Cheap gasoline also doesn’t seem to have been something the current administration was particularly concerned with until recently. Fuel prices skyrocketed almost immediately after Biden was pronounced winner of the 2020 election, presumably due to his policy on mitigating domestic drilling. But even that’s a contentious statement because the United States has actually seen an increase in oil production with the relevant companies enjoying record profits.

Drilling under Biden has actually outpaced what was seen when Donald Trump was in office. The Interior Department’s Bureau of Land Management has data showing it granted 3,377 permits to drill on public land in 2023. By the end of that year, the country was churning out nearly 13 million barrels of oil per day — a new record.

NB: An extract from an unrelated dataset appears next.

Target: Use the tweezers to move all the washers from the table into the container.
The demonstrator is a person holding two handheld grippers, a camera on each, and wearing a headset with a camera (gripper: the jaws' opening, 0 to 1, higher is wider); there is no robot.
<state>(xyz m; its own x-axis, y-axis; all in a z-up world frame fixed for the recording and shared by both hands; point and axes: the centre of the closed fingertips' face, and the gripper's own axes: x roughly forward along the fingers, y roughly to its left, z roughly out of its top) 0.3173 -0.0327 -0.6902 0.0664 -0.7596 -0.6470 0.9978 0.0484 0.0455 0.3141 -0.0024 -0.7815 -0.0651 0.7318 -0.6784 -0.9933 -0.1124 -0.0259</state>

Meanwhile, the White House still claims to be bent on the rapid expansion of all-electric vehicles and converting the nation toward renewable energy. It has likewise promised to adhere to numerous global climate agreements that Trump said the United States should back out of in order to keep energy prices low and remain competitive with economic rivals like China.

Those hoping for some easy oil predictions are going to be disappointed. Production has indeed accelerated. But so has global demand and the United States is exporting far more oil to other countries than it’s keeping for itself. While this has resulted in a staggering amount of profitability for oil companies, American drivers are still seeing gasoline prices creeping back up beyond the $3.50 per gallon average. That’s likely to continue through the summer unless we tap back into dwindling reserves we may soon need for other purposes as warfare has likewise broken out in the Middle East. The United States likely has the capacity to produce fuel for itself and at extremely low prices. But the government undoubtedly wants to export fuel when possible to keep the world dependent on the dollar for trade as a national security issue and oil firms are going to want to see the highest possible returns on their investments.